It wasn’t that long ago when individuals trying to enter many occupational areas didn’t have to have a formal education. Few arbitrarily established educational licensing requirements were mandated by the federal or a state government. If you wanted to be a real estate agent, a hair dresser, a cosmetologist, an attorney or a nurse, you got your training on the job.
Our current educational system requires hundreds to thousands of hours of classroom attendance to meet basic licensing requirements before a student can take a test and then perform what is often a relatively mundane task. Is the new system better than the old? I guess that depends on how you look at it. If you are an employer who doesn’t want to have any involvement with training, and you can shift that responsibility to an educational institution, it’s a great system. If you believe that all education is good, then again I guess that you would say yes. Finally, if you are trying to trying to keep the number of entrants into a field low, you increase the requirements for entry.
It has become over time education as a business, and I have a problem with where it is going. Just because political “representatives” get a law passed that requires 2,000 hours of education in a certain area to become licensed does not necessarily mean that the educational hours required will improved the quality of those who graduate from a program or that the public will be better protected.
Some educational requirements simply create jobs for educators. It is a fact that much of what an individual learns during their required education they will forget.
I don’t have to talk at length about the fact that the educational system is now beginning to leave students upon graduation worse off than when they entered it. When you get your certificate, diploma or degree the first thing that you will hear from many potential employers is that “you are not employable” or “you haven’t learned anything that will be useful to you in the position you have been educated for.”

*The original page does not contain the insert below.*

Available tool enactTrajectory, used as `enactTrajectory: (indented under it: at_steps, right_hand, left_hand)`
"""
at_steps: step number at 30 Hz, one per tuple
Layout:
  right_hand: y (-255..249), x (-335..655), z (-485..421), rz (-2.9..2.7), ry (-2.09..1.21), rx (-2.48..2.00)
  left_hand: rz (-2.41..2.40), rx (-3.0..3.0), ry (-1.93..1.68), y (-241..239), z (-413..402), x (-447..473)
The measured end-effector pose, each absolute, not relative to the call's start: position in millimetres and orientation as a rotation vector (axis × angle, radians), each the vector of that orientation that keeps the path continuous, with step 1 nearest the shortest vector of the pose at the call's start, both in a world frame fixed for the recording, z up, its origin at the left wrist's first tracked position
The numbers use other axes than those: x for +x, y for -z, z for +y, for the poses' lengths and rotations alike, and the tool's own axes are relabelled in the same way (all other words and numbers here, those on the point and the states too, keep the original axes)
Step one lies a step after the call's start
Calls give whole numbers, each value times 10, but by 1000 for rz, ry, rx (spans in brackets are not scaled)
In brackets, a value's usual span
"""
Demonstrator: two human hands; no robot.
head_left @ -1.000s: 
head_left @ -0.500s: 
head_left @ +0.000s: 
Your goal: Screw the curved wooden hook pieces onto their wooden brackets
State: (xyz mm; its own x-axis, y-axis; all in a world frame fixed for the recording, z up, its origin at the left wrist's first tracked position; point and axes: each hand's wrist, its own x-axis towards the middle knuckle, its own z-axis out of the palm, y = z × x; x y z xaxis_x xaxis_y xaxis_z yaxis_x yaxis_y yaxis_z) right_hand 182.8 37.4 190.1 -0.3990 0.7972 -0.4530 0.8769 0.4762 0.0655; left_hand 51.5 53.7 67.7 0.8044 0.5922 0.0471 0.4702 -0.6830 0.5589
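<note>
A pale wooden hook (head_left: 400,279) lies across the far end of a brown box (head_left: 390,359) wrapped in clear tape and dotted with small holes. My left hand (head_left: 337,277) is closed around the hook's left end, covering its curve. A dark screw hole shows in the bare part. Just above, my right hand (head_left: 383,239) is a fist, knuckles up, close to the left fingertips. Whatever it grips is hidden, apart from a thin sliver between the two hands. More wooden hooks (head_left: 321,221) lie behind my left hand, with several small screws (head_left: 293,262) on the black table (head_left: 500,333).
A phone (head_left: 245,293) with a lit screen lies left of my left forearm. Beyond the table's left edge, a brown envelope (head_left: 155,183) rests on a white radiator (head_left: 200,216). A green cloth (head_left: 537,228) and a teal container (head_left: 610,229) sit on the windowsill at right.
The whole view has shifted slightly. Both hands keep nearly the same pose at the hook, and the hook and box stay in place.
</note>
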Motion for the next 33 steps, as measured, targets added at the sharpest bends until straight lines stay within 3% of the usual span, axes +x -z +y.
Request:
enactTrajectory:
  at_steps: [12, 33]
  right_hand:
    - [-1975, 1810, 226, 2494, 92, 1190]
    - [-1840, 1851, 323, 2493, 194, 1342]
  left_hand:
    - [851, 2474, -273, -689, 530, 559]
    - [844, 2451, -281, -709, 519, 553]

Educators counter the “unqualified applicant” argument by pointing out that they have taught a student “how to learn.” So at the crux of the educational system is the theory that you may not be taught anything that is useful enough to secure yourself a job, but you will be taught enough to learn.
I always find it interesting that educational requirements often increase arbitrarity over time. This usually happens when there is a concerted effort on the part of some organization to keep out competitors. It’s not that the job that you are trying to get a license for now takes better qualified licensees it’s that those individuals who have licenses want to restrict entry into the business.
The reason that the educational system is now graduating thousands of students who are unemployable is not because the students failed to acquire an understanding of “how to learn.” It’s that they have been graduated into a job market that has been set up to be so exclusive in its design that it fails to give individuals with different majors an opportunity to compete.
When individuals attending vocational schools are more employable than those coming out of liberal arts colleges, something is wrong, and when the cost of an education becomes so high that it yokes students with tens of thousands of dollars of debt, that is also wrong.
Maybe I’m missing something, but I have seen campuses growing over the years, a lot of empire building has been going on, but it appears that relatively little attention has been paid to student costs and student outcomes.
When you think about the fact that schools have no way of monitoring the actual supply and demand for positions its easy to see how massive misalloctions occur. When there is a boom, like the dot come one we saw after the introduction of the Internet back in the early 1990’s, schools graduate many in computer related fields. When dot come jobs evaporated, many students just had educations that were relatively useless.
On the job training was better. When you got done with your training, you generally had a position and you knew exactly what was expected. You didn’t have to take a lot of courses that had no relevance, you oftent didn’t have to acquire a license and you got paid (albiet at a reduced rate) while you were training.